The Price of Excellence in Embassy Design


















The Bureau of Overseas Buildings Operations (OBO) has been getting a lot of criticism lately for the escalating costs of its new embassy construction projects, and especially for shifting away from its former program of down-and-dirty "Standard Embassy Design" and toward the much tonier practice of "Design Excellence."

See the CBS News report Are modern U.S. embassies becoming too costly to build? for the arguments against Design Excellence. They boil down to: it costs more and takes longer than the standard designs did, so you can't do as many of them, and therefore you end up leaving some embassy staff in old and unsecure facilities for longer than would be necessary if you did less excellent designs.

Exhibit A for the case against Design Excellence is Mexico City, which was the first new embassy project to be formally solicited under the Design Excellence program. See more on that here. Diplopudit's recent post (New Embassy Mexico City Estimated to Cost $350-$450M Now More Pricey At $763 Million) is a comprehensive summary of the current situation.

The original solicitation for Mexico city included that estimated construction cost of between $350 million and $450 million, and also stated that "the Department of State project shall demonstrate the value of true integrated design that balances aesthetics, cost, constructability and reliability, following the Guiding Principles of Design Excellence." You can read about those principles - or "Principles" - here.

So the project's estimated cost doubled before the first shovel-full of dirt was turned? That is far from excellent. In fact, the Mexico City project might end up being a better demonstration of the unintended consequences of the Guiding Principles of Design Excellence than of their stated goals.

But the biggest slam on OBO this week, the piledriver, the possible knock-out blow for Design Excellence, was delivered by the House Oversight Committee.

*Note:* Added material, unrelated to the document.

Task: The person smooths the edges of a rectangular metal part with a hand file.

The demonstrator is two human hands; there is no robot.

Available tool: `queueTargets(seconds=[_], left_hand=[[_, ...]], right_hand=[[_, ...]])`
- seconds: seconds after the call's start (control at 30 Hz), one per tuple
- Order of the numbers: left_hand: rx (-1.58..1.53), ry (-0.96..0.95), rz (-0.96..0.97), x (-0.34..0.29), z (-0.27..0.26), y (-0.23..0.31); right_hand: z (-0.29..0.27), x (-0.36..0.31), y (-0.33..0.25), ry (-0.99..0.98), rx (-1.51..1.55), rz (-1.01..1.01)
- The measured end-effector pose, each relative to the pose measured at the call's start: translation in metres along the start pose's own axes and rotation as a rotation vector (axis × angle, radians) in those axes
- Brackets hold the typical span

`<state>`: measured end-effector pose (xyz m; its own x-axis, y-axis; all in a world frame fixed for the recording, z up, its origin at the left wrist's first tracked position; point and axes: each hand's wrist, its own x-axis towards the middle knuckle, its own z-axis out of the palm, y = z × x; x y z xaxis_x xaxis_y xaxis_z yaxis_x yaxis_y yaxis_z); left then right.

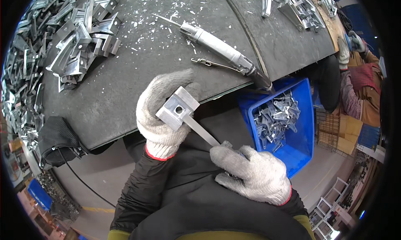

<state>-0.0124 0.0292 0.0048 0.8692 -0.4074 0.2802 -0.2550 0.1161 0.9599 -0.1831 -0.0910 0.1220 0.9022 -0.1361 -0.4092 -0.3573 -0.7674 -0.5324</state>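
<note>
A silver metal bracket [201,131] with a squarish block at one end, pierced by a round hole, and a slim straight arm is held between my gloved hands above my lap. My left hand [156,108] wraps the block end from behind, its fingers partly hidden by the block. The far tip of the arm is pinched by my right hand [259,171], whose fingers cover most of that tip. Beyond them on the dark table [142,60] lies a silver air tool [217,43] with a thin pointed bit, its hose end over the table's edge.
Heaps of metal brackets [81,43] cover the table's left side, and more brackets [292,8] lie at the far right. A blue bin [307,127] holding metal parts stands right of my lap. Metal chips dot the tabletop. Another person [361,85] is at the right.
</note>
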Motion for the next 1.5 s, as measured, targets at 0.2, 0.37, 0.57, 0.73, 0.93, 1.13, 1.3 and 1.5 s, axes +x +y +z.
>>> queueTargets(seconds=[0.2, 0.37, 0.57, 0.73, 0.93, 1.13, 1.3, 1.5], left_hand=[[-0.046, -0.012, 0.051, -0.002, -0.004, -0.008], [-0.07, 0.025, -0.022, -0.002, 0.0, -0.001], [0.03, -0.049, 0.087, 0.006, 0.0, 0.003], [0.121, -0.088, 0.189, 0.008, -0.005, 0.001], [0.15, 0.0, 0.107, 0.0, -0.001, -0.004], [0.01, 0.198, -0.107, -0.007, 0.008, -0.003], [0.054, -0.084, 0.074, 0.014, 0.003, 0.009], [0.036, 0.006, -0.123, 0.021, 0.017, 0.018]], right_hand=[[0.005, 0.0, 0.0, 0.059, -0.132, -0.048], [0.01, -0.003, 0.0, 0.085, -0.18, -0.047], [0.006, -0.002, 0.0, 0.055, -0.219, -0.066], [0.008, 0.008, 0.022, -0.087, 0.526, -0.151], [0.01, 0.01, 0.021, -0.151, 0.714, -0.179], [-0.002, 0.008, 0.024, -0.314, 0.576, -0.149], [0.003, 0.003, 0.013, 0.159, 0.071, -0.007], [0.013, 0.004, 0.005, 0.195, -0.285, 0.066]])
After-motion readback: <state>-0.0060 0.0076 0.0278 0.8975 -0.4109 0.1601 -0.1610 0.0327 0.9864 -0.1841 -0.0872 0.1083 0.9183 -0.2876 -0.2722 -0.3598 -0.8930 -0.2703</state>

The committee, by which I really mean Representative Chaffetz, wrote to SecState Kerry requesting a long and comprehensive list of documents concerning new construction planning and Design Excellence practices and justifications, both in general and for several specific projects.

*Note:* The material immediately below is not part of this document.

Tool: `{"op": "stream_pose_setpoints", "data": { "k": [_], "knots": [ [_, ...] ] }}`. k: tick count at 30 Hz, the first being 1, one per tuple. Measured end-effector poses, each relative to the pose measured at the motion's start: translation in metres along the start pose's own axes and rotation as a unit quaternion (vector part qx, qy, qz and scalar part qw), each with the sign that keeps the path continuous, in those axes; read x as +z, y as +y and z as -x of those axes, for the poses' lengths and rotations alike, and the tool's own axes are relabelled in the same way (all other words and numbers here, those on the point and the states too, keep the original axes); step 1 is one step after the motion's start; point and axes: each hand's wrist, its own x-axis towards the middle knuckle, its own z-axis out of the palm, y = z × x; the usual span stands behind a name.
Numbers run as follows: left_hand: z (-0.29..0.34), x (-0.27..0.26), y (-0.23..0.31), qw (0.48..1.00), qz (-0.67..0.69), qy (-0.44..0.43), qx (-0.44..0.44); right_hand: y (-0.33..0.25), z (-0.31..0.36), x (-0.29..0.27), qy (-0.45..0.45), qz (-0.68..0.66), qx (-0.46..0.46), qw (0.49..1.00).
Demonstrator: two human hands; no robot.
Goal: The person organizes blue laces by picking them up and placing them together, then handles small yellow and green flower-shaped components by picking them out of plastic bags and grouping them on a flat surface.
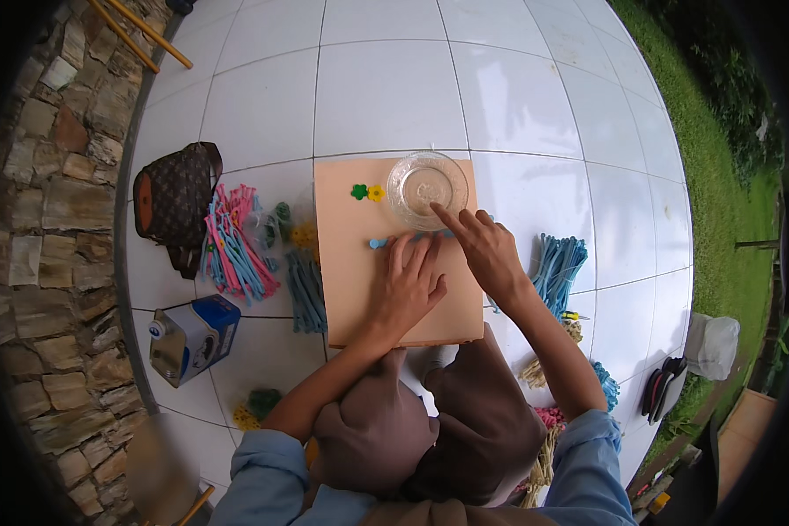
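Observation:
A shallow clear glass dish (401, 173) stands at the far edge of a tan board (351, 298). My right hand (491, 254) reaches over it, index finger stretched out with its tip at the dish's bottom; its other fingers are bent and partly hidden. A light blue strip with a rounded end (376, 244) lies across the board just below the dish. My left hand (409, 285) rests on it, palm down, fingertips pressing it. A green flower-shaped piece (358, 192) and a yellow one (375, 193) sit left of the dish.
On the white tiles lie pink-and-blue strips (237, 245), blue bundles (306, 289) (559, 267), a brown bag (174, 197) and a blue metal can (197, 337). A yellow-handled tool (573, 316) lies at right. Stone wall (83, 206) borders the left, grass (719, 193) the right.

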Motion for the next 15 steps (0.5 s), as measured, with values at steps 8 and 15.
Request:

This week, House Oversight and Government Reform Committee Chairman Darrell Issa (R-Calif) and National Security Subcommittee Chairman Jason Chaffetz (R-Utah), pressed Secretary of State John Kerry after reports [one by CBS News and one by Al Jazeera] that State Department embassy design efforts have recently emphasized style at the expense of security and cost efficiency. The Committee has requested information from the State Department about specific construction projects that have suffered from problems and extended building times resulting from a deviation from the efficient standard embassy design approach, which stresses security and functionality, to the new “design excellence” program, which stresses openness and innovation.

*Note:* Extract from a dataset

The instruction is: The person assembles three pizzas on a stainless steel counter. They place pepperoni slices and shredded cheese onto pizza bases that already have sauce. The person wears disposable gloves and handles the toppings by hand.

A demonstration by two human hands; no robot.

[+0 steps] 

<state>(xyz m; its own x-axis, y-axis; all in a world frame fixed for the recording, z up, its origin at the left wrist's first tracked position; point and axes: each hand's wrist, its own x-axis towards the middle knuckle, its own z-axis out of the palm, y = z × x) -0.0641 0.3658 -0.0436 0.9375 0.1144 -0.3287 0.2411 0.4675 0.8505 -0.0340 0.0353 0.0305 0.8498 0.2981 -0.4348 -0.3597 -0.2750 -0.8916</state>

After all that bad news about cost escalations and spiraling-out-of-control design excellence, I would like to point out one recent instance in which OBO completed a new embassy project for what seems to be a reasonable cost. It dedicated a United States Dedicates New U.S. Embassy in Santo Domingo, Dominican Republic this week for the rather normal price of $193 million.

According to the project's fact sheet, that $193 million paid for a five-story office building with 26,000 square meters of space, plus a support annex and a Marine House, on a compound of 16 acres. The consular section has over 50 windows (!) for visa services, and the whole place has all kinds of energy efficiency, sustainability, saving-the-rainforest, greeny-eco stuff.

Not bad. Even better, on June 12, OBO solicited proposals for new construction at the U.S. Consulate in Karachi, Pakistan, which include installing a pre-engineered structure to serve as a temporary office annex. "Pre-engineered" as in a prefabricated, or modular building. Something better than a trailer but not as architecturally satisfying as a real building.
A project is in design to construct new housing, expand the existing Marine Security Guard Residence (MSGR), a temporary office annex (installation and fit-out of pre-engineered structure), expand existing American Club, gymnasium and commissary, and update the compound utilities to support the new buildings on the existing Consulate Compound which opened in 2011 [see more on that here] ... and other site work including site utilities, landscaping and surface parking.

The solicitation states that the approximate cost for all that work is $35 million to $47 million. Quite the bargain basement price, for buildings of the size and nature called for in the solicitation.

Pre-engineered buildings are a common practice in the construction world. Most commercial buildings, including bank branches, 'big box' stores, healthcare facilities, etc., are pre-engineered. But this is the first instance I can recall of OBO adding such a building to an existing diplomatic compound that is already full of purpose-designed offices and residences.

For OBO to go with a pre-engineered office building is as far from Design Excellence as it gets. Definitely déclassé. But it's also, most likely, a big reason for the truly excellent cost estimate on that new Karachi project.